A Lava Jato da Educação e os moinhos de vento "comunistas"


A última semana rendeu três notícias, cuja reunião pode criar longas consequências ao Brasil: a militarização de escolas municipais em Brasília, a criação de um gabinete militar coextensivo à reitoria da Universidade Federal Fluminense (depois revogada), e a sinalização de uma "lava jato da educação", pelos ministérios da Justiça, da Educação e Cultura e pela direção da Polícia Federal.

A criação da "lava jato" gerou algumas notícias em tom de cortina de fumaça. Alguns disseram que as ações da Kroton e da Estácio caíram 5% após a notícia. Outros, que o clima entre o MEC e a Associação das Mantenedoras do ensino privado (ABMES) ficou tenso. 

Apenas esqueceram de dizer que a vice-presidente da ANUP, entidade ligada à ABMES, é Elisabeth Guedes, irmã de Paulo Guedes, grande beneficiário do ensino privado no Brasil. 

Mas essa idéia de uma Lava jato da educação, unida à militarização, carrega questões muito mais sombrias, tendo visto que um dos primeiros alvos da "operação" são as universidades federais. 

Todo mundo sabe que a administração pública brasileira é uma imensa caixa-preta repleta de corrupção. Quem foi deputado durante 30 anos deve saber disso mais do que ninguém. E não ocorre diferente na educação. Uma devassa geral das contas, portanto, certamente revelará grandes irregularidades. E a bandeira de uma "lava jato" tem a credibilidade e o apoio de muita gente (embora falas de Sergio Moro, sobre Caixa-2 não ser crime como a corrupção - apesar de ter dito o contrário: que Caixa-2 é "pior do que corrupção" -, talvez comecem a abalar tal confiança).

Mas o propósito de uma lava jato em educação não deveria deixar o brasileiro esquecer de outra coisa, tão séria quanto: no plano de governo de Bolsonaro, e nas falas do atual ministro, a educação pública, especialmente a das universidades, é definida como uma espécie de "inimigo". As universidades são ali pintadas como antros de doutrinação influenciados pela obra de Paulo Freire. As entidades de educação privada, como a ABMES e a ANUP, fazem coro explícito a isso.

Como se sabe, isso é uma idéia totalmente maluca e não se sustenta, começando pelo fato de que 90% de nossa pesquisa vem das universidades públicas. Então os ataques não deram, até agora, muito certo.

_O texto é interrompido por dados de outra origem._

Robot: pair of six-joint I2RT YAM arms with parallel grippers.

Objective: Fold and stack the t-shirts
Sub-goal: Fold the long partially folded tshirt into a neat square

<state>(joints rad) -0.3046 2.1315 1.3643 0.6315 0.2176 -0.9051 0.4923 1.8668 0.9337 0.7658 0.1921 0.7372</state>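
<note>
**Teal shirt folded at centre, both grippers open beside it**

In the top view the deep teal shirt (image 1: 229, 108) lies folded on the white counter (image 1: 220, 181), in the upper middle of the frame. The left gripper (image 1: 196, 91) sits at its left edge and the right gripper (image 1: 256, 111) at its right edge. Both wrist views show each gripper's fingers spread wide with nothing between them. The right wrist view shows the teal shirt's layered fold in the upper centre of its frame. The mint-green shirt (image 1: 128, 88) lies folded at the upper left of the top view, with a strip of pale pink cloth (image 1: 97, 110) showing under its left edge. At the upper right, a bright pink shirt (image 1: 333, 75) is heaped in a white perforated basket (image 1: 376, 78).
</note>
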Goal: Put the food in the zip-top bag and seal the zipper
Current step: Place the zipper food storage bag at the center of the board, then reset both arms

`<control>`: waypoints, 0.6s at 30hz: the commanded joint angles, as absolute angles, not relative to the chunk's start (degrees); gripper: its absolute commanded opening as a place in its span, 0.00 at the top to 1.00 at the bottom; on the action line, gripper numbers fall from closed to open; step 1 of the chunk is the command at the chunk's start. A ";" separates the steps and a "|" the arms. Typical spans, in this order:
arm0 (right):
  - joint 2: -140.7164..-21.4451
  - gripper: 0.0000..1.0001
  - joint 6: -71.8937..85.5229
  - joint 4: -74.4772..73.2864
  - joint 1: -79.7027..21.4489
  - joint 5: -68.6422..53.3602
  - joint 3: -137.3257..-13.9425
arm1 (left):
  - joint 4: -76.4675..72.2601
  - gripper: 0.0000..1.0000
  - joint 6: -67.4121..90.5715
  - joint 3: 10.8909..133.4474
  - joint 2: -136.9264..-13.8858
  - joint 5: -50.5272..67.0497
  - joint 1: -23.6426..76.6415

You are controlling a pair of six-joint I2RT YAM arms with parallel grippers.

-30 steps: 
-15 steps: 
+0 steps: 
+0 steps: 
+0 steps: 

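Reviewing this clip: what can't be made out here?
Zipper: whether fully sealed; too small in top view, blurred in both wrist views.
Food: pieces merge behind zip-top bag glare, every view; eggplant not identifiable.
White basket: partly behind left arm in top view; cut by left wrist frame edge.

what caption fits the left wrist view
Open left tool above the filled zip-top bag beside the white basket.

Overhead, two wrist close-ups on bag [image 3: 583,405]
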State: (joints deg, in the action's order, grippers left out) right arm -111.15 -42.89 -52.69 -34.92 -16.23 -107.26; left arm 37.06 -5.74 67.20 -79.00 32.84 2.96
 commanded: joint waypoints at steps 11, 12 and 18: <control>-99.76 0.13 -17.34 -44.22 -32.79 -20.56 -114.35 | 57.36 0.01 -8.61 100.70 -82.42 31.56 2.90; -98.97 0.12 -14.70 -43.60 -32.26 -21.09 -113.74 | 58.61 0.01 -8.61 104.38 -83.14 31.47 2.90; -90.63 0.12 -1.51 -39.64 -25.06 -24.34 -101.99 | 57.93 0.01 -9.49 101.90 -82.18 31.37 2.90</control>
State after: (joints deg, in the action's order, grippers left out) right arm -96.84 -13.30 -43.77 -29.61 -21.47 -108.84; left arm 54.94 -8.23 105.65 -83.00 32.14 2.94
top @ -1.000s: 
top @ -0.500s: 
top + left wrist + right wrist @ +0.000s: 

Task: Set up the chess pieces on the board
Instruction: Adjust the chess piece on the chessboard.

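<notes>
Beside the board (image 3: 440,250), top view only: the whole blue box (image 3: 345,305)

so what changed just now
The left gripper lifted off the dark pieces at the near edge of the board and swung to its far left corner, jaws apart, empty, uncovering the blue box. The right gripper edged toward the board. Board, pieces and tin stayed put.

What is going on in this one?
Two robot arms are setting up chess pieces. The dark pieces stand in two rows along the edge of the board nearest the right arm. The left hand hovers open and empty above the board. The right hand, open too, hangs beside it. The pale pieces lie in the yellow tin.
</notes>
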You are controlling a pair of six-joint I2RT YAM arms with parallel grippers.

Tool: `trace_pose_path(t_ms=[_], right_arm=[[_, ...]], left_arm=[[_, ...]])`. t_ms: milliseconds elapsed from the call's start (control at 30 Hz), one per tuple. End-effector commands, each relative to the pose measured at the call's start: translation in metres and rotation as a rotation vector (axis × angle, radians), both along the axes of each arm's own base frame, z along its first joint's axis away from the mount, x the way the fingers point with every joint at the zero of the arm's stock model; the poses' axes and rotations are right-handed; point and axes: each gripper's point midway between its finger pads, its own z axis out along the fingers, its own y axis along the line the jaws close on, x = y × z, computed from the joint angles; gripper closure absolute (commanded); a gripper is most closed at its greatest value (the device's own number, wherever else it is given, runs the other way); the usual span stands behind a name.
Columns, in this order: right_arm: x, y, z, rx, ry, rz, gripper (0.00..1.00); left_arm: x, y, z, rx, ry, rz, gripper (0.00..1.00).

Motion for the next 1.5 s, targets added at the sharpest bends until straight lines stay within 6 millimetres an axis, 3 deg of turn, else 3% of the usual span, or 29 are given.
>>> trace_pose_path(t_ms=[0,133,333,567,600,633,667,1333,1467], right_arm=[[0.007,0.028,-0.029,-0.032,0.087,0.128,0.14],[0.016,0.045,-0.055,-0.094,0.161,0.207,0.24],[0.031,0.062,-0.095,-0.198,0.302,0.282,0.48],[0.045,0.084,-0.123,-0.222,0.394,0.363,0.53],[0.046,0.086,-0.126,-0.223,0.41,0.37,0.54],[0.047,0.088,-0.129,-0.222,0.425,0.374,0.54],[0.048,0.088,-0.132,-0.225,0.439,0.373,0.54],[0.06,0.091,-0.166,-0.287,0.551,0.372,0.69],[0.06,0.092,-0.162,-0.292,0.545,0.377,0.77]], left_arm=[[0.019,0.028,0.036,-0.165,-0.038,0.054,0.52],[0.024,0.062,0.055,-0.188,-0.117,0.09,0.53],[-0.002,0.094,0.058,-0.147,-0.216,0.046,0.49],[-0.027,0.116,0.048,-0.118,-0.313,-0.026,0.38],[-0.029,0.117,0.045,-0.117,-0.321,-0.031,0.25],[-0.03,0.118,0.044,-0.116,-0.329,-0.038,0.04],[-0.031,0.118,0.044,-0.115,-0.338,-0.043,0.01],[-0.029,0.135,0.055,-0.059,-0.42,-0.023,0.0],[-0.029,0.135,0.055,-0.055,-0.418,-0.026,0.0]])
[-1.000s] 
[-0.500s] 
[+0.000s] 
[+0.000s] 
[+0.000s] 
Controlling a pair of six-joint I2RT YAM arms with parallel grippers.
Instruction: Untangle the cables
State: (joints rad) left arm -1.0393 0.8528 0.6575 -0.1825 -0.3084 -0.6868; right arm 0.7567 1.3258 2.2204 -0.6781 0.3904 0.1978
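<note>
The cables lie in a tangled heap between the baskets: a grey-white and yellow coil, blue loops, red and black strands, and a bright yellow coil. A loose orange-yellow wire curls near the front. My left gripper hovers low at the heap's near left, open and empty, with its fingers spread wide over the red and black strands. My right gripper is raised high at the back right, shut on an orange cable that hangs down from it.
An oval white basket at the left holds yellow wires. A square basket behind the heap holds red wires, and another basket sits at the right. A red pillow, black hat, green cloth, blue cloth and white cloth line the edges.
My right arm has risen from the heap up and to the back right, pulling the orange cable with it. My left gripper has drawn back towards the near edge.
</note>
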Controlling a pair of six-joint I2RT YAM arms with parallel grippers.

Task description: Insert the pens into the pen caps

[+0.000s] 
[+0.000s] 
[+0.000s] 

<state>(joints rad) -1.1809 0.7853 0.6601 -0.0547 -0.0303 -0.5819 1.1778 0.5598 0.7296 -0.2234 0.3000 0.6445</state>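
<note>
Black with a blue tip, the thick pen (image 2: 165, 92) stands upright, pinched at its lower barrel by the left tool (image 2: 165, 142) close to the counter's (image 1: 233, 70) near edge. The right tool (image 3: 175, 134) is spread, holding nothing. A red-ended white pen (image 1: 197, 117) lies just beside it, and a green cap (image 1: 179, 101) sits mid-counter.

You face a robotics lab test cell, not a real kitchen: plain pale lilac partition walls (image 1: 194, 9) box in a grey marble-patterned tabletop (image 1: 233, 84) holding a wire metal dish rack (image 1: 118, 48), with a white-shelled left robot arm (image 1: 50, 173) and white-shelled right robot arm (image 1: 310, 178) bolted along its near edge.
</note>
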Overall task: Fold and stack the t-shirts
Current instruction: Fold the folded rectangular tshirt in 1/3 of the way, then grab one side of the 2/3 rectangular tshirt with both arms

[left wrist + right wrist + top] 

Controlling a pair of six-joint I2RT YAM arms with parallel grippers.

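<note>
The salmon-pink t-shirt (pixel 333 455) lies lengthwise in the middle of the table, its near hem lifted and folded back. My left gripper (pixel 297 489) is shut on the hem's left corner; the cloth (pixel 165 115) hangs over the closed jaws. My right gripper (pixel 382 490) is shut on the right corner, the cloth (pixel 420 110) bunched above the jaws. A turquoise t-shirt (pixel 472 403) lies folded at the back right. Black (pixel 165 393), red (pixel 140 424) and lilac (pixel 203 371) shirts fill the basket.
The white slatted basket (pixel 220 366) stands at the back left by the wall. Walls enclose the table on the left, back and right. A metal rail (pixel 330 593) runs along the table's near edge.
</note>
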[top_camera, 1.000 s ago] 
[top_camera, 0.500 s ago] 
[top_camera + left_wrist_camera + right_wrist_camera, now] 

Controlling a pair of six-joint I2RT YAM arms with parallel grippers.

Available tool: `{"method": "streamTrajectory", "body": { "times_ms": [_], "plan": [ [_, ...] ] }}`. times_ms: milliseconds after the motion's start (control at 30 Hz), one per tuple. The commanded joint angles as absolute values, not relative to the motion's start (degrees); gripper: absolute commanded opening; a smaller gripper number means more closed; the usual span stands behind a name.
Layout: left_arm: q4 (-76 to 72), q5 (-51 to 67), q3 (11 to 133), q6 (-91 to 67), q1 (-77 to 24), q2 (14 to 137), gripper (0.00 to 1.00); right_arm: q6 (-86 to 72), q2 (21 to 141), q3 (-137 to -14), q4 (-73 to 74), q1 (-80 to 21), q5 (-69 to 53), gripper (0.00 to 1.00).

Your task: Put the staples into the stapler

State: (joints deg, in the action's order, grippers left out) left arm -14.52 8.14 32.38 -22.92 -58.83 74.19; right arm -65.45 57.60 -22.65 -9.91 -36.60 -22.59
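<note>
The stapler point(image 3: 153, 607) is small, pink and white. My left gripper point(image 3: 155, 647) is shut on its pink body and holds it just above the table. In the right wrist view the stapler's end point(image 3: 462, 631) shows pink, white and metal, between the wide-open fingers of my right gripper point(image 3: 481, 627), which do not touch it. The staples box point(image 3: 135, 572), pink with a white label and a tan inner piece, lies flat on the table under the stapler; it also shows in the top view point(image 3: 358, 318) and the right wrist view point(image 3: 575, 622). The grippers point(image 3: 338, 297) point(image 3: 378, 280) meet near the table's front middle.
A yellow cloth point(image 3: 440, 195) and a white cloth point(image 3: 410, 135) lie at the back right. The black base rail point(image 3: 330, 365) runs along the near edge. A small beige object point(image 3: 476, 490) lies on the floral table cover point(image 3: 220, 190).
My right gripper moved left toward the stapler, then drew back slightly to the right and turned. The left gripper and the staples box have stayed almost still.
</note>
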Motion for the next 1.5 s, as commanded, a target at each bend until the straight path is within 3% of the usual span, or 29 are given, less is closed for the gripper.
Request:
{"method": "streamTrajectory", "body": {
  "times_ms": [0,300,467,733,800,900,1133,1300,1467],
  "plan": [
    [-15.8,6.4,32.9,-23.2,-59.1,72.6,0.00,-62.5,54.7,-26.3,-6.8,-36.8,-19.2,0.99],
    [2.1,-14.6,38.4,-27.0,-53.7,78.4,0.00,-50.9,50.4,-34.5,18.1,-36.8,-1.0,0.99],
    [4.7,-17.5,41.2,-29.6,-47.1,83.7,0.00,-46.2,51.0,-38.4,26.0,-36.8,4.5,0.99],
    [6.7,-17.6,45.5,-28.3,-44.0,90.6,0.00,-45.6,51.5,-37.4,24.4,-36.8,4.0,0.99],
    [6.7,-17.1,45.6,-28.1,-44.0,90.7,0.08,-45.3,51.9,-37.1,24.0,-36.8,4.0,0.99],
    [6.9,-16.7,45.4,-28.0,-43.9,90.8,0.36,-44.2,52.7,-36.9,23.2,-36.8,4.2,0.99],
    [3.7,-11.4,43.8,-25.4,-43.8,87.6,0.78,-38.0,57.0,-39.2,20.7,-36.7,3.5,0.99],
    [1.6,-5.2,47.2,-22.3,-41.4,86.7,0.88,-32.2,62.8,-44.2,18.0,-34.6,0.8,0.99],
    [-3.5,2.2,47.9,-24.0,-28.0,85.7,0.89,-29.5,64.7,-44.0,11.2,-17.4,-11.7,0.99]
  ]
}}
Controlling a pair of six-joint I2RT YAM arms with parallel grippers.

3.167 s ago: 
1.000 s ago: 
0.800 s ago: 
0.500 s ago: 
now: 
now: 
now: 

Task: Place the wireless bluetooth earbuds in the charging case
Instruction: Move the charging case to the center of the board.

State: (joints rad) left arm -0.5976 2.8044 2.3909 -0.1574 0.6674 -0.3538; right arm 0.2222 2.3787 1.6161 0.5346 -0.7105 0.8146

A idéia da doutrinação e do "paulofreireanismo" generalizados é simplesmente ridícula. Além disso, desqualificações da universidade, tais como a feita pelo ministro Velez de dizer que as universidades são "elitistas" e devem ser "para poucos", também não deram certo.

Inclusive, o ministro do MEC já foi bastante criticado por não sinalizar, até agora, qualquer questão para a educação que não fosse ideológica. É como se a existência de tais políticos apenas fosse legítima se existisse o inimigo pintado por eles. São como moinhos de vento: vai que cola dizer que são monstros. Mas assuntos de verdade, como as políticas sobre a educação, foram sequer tocados até agora.

Para cobrir tal vazio, portanto, não há nada melhor do que a criação de um inimigo. E uma Lava Jato para a educação tem sérios riscos de colar na cabeça do povo. Isso porque, conforme dito acima, é muito provável que os investigadores encontrem, sim, ilegalidades.

Muito ocorrerá como na tragédia do ex-reitor da UFSC, Cancelier. Muita gente boa será indevidamente exposta. Sob um selo de legalidade sem restrições e garantido por cobertura de jornal, a justiça brasileira poderá cometer desmedidas sob pretenso apoio popular.

Mas o que representa mais risco, nisso tudo, é a realização do plano de governo referido acima, de quem não sabe governar e está ansioso para encontrar inimigos que justifiquem sua existência. Explico: há o risco de que, encontrando aqui e ali irregularidades em alguma universidade, o governo julgue ter alguma justificativa para sua existência vazia de projetos. E mais ainda: é possível que a população acredite na lorota de que as pessoas da universidade são necessariamente inimigas, comunistas e corruptas.